The House of the Worm
- Dust-jacket illustration by Allan Servoss for The House of the Worm
- Author: Gary Myers
- Illustrator: Allan Servoss
- Cover artist: Allan Servoss
- Language: English
- Genre: Horror, Fantasy
- Publisher: Arkham House
- Publication date: 1975
- Publication place: United States
- Media type: Print (hardback)
- Pages: ix, 77
- ISBN: 0-87054-071-8
- OCLC: 1582475
- Dewey Decimal: 813/.5/4
- LC Class: PZ4.M99724 Ho PS3563.Y37

= The House of the Worm =

1975 collection of stories by Gary Myers

The House of the Worm is a collection of stories by American writer Gary Myers. It was published in 1975 by Arkham House in an edition of 4,144 copies and was the author's first book.

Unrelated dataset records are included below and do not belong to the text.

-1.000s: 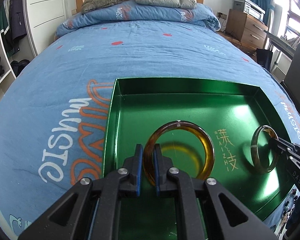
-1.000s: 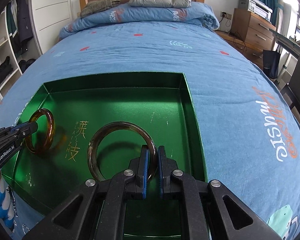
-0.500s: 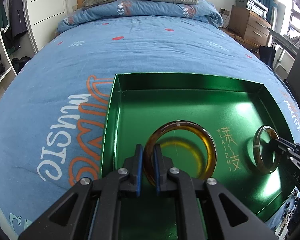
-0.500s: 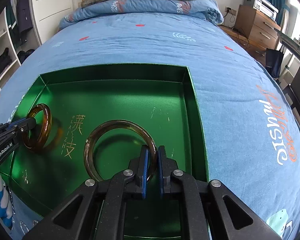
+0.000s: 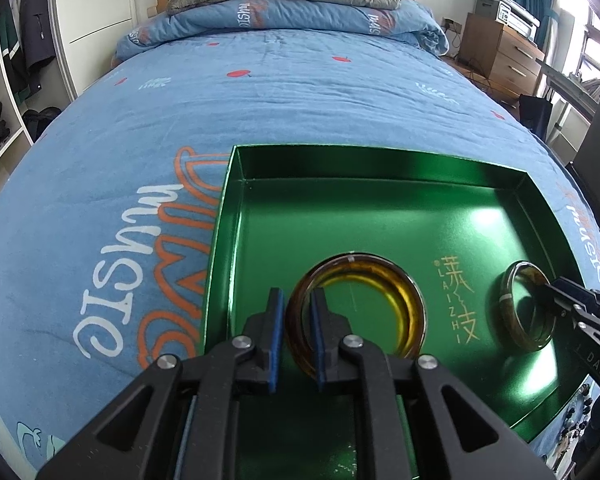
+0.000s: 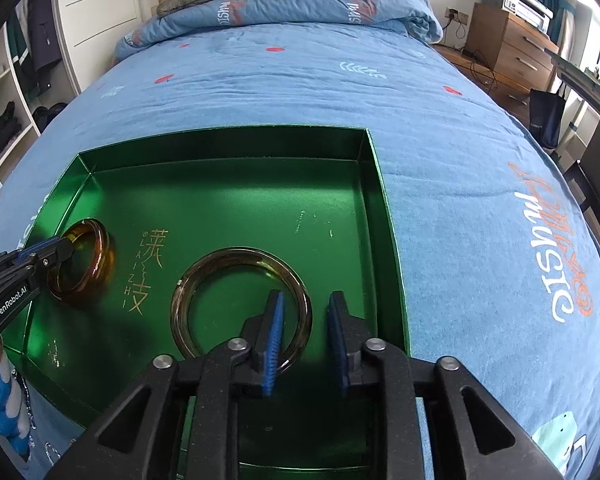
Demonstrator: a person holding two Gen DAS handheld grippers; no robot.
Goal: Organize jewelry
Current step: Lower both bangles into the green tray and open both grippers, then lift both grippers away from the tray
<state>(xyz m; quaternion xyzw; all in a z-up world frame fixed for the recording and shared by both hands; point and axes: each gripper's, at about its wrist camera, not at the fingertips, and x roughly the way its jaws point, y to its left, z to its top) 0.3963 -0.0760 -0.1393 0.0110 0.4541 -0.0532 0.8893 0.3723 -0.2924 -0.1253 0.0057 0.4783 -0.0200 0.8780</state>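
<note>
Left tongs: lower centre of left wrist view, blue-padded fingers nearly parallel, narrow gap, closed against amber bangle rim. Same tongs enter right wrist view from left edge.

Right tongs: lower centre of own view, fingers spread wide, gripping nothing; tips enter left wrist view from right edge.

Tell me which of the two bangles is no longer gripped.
The darker, smoky bangle on the tray's right: the right gripper has opened around it. The amber bangle stays clamped by the left gripper.
</note>
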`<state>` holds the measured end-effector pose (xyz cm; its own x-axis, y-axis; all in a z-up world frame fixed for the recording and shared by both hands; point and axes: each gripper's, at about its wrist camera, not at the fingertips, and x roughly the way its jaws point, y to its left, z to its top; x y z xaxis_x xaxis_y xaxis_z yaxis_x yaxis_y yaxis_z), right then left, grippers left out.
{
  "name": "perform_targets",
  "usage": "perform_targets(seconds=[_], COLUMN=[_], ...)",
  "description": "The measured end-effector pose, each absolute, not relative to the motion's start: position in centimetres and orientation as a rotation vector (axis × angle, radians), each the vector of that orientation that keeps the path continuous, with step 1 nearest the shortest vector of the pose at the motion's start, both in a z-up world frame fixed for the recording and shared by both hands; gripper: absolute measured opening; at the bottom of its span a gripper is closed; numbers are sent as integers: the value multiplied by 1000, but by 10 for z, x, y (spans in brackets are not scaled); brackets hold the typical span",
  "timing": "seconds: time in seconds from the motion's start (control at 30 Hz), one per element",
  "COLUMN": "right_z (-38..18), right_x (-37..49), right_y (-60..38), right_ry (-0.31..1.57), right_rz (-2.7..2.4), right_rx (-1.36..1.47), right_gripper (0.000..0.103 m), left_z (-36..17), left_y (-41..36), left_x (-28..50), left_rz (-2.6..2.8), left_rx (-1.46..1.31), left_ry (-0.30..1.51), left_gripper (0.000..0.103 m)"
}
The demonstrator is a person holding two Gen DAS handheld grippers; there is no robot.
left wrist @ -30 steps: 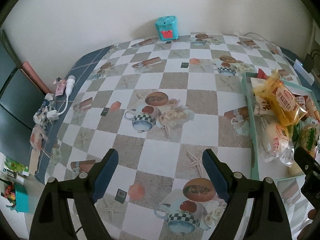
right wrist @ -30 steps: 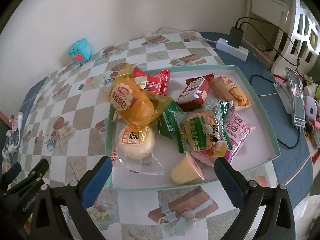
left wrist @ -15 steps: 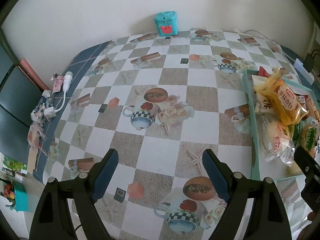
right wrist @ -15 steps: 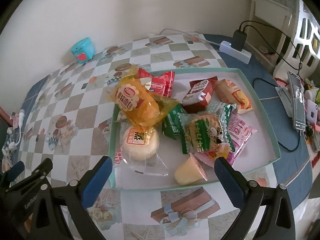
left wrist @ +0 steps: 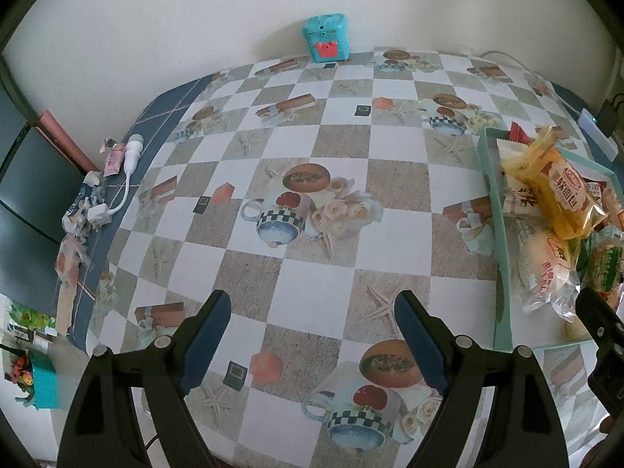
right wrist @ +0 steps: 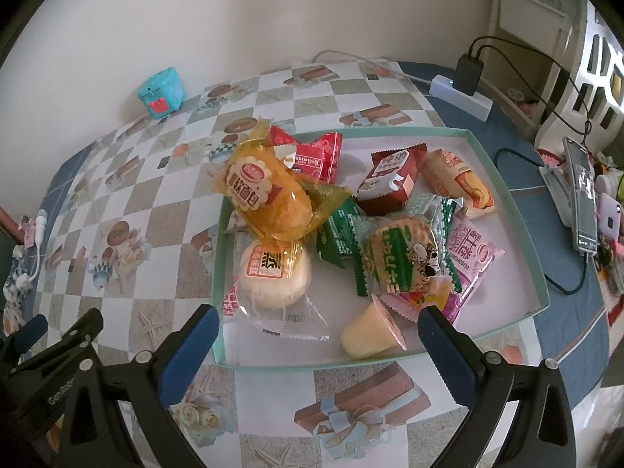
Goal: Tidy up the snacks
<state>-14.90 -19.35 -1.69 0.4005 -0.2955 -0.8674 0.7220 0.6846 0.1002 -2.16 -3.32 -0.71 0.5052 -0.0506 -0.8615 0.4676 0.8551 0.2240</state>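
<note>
While both sets of jaws stand spread wide with nothing between them, the left gripper (left wrist: 312, 335) hangs over bare checked cloth on the worktop (left wrist: 296, 265), and the right gripper (right wrist: 318, 345) hangs just short of the near rim of the tray (right wrist: 540, 273). Beyond the right jaws, just inside that rim, a pale yellow jelly cup (right wrist: 370, 331) lies on its side, and to its left a round white bun (right wrist: 275, 269) sits in clear wrap. Further out, a yellow soft-bread packet (right wrist: 265, 195) lies on top of the bun, a green biscuit packet (right wrist: 397, 253) overlaps a pink wrapper (right wrist: 474, 253), and a dark green sachet (right wrist: 335, 230) lies between the two piles. At the far side of the tray lie a red packet (right wrist: 316, 156), a maroon packet (right wrist: 390, 183) and an orange-printed roll (right wrist: 456, 179). Seen from the left jaws, the tray sits well off to the right. Far beyond both pairs of jaws, a small teal box (left wrist: 325, 39) stands against the wall. Right of the tray, a power strip (right wrist: 462, 95) and a phone (right wrist: 583, 199) rest on blue cloth
</note>
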Motion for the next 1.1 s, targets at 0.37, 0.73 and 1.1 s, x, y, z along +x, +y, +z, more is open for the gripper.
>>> perform_targets(seconds=[0.37,0.73,1.1], right_z=[-18,-18,-18], right_x=[-147,-146,-146], right_y=[-192,-192,-192], right_ry=[964,967,967], right_rz=[-675,-673,-675], right_rx=[506,501,504], right_gripper=[103,103,103], left_z=[-8,-9,-8], left_y=[-34,-34,-30], left_x=[-21,-21,-20], left_rz=[-319,-318,-312], left_rx=[477,477,456], left_ry=[1008,1010,1010], left_gripper=[86,86,86])
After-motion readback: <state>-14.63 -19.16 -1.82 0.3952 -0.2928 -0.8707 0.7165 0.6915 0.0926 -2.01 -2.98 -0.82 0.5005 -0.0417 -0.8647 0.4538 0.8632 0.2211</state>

The collection is written in a style that closely mimics the works of H. P. Lovecraft and Lord Dunsany, serving as an effective expansion of Lovecraft's Dream Cycle.

Though presented by the publisher as a novel of the Cthulhu Mythos, the book is, in fact, a collection of loosely connected stories.

The first story, "The House of the Worm," was included (as "The Feast in the House of the Worm") in Lin Carter's anthology New Worlds for Old (1971), part of the Ballantine Adult Fantasy series. All ten stories from the collection were later included in Myers's 2013 collection, The Country of the Worm.

== Contents ==
- "Introduction"
- I "The House of the Worm"
- II "Yohk the Necromancer"
- III "Xiurhn"
- IV "Passing of a Dreamer"
- V "The Return of Zhosph"
- VI "The Three Enchantments"
- VII "Hazuth-Kleg"
- VIII "The Loot of Golthoth"
- IX "The Four Sealed Jars"
- X "The Maker of Gods"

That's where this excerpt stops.